Friday, January 30, 2009

Personality Development in Career

An individual's personality is an aggregate conglomeration of decisions we've made throughout our lives (Bradshaw). There are inherent natural, genetic, and environmental factors that contribute to the development of our personality; however, in the pursuit of a more defined persona, many individuals enroll in courses offered in colleges to further or enhance the image they intend to project to others. These classes assist in identifying your conscious traits and contrasting them with what you intend to exhibit. According to process of socialization, "personality also colors our values, beliefs, and expectations...
Hereditary factors that contribute to personality development do so as a result of interactions with the particular social environment in which people live." There are several personality types as Katharine Cook Briggs and Isabel Briggs Myers illustrated in several personalities typology tests. These tests only provide enlightenment based on the preliminary insight scored according to the answers judged by the parameters of the test.
Other theories on personality development are Jean Piaget stages of development, and personality development in Sigmund Freud 's theory being formed through the interaction of id, ego and superego. The concept of personality refers to the profile of stable beliefs, moods, and behaviors that differentiate among children (and adults) who live in a particular society. The profiles that differentiate children across cultures of different historical times will not be the same because the most adaptive profiles vary with the values of the society and the historical era.

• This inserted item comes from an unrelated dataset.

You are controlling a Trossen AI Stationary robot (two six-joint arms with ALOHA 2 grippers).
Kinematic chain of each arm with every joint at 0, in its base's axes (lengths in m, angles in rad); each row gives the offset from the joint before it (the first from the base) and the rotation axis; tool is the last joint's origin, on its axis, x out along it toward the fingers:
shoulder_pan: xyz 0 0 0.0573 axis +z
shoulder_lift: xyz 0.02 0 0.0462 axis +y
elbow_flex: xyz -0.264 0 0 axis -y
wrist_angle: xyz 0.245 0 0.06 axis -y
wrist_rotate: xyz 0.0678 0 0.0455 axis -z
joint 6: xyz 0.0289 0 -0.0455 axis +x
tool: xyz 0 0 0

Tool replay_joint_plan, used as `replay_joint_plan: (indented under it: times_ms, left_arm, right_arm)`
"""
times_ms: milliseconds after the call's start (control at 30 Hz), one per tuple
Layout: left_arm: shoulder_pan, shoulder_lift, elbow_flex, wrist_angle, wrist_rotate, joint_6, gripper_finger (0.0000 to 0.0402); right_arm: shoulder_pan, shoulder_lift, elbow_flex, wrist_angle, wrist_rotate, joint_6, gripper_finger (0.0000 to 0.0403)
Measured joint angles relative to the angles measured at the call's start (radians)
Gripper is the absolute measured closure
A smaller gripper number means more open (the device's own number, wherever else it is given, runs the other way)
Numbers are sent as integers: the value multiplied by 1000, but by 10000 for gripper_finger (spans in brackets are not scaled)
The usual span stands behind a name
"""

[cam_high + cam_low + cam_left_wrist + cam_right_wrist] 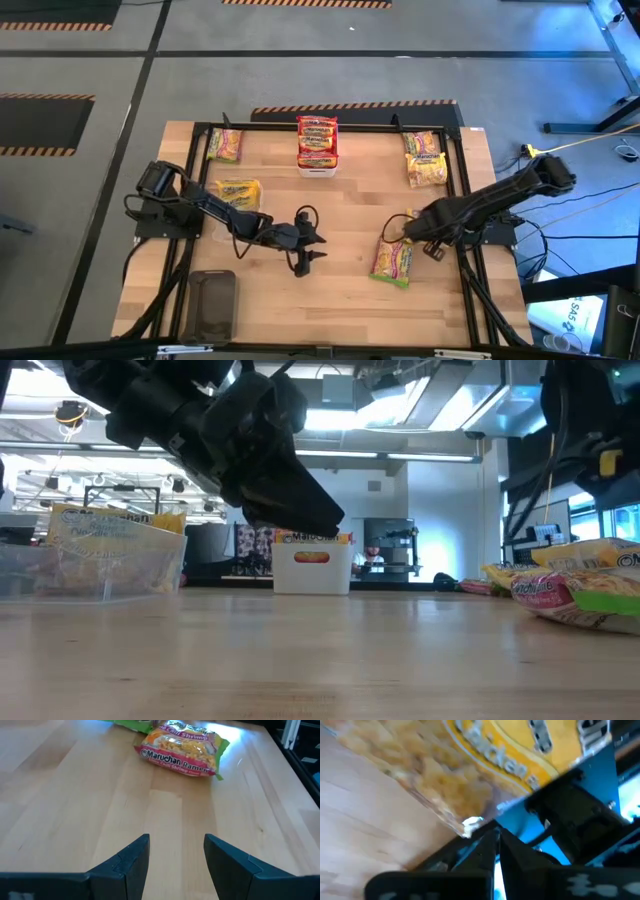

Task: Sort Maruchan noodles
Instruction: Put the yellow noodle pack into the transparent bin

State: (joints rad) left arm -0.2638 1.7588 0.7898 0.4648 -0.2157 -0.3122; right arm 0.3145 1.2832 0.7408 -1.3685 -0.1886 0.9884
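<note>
my right gripper (496, 840) is clenched on the corner of a yellow noodle packet (485, 765) above the worktop (350, 200). my left gripper (175, 862) hangs released mid-worktop, facing the green chili shrimp packet (182, 747) farther off.

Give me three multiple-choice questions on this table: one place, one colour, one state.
1. The white plastic bin stands: A at the far edge's middle; B in a near corner; C under the right arm.
2. The crinkly plastic noodle packet ahead of the left gripper has bands of: A blue; B pink and green; C black.
3. The right gripper is: A wide open; B shut on a yellow plastic packet; C holding a tray.
Answers: A, per the high view; B, its label shows both; B, fingers pinch its edge.
</note>
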Motion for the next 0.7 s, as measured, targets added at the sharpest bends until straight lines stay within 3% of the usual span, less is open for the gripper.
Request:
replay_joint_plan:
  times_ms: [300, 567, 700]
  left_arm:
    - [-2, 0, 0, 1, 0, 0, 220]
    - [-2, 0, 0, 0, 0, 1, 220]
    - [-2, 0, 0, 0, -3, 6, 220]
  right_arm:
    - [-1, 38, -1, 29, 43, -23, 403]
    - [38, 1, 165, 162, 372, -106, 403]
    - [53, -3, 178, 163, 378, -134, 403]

An essay on personality development written 300 years ago by a New England Puritan would have listed piety as a major psychological trait but that would not be regarded as an important personality trait in contemporary America. Contemporary theorists emphasize personality traits having to do with individualism, internalized conscience, sociability with strangers, the ability to control strong emotion and impulse, and personal achievement. An important reason for the immaturity of our understanding of personality development is the heavy reliance on questionnaires that are filled out by parents of children or the responses of older children to questionnaires. Because there is less use of behavioral observations of children, our theories of personality development are not strong.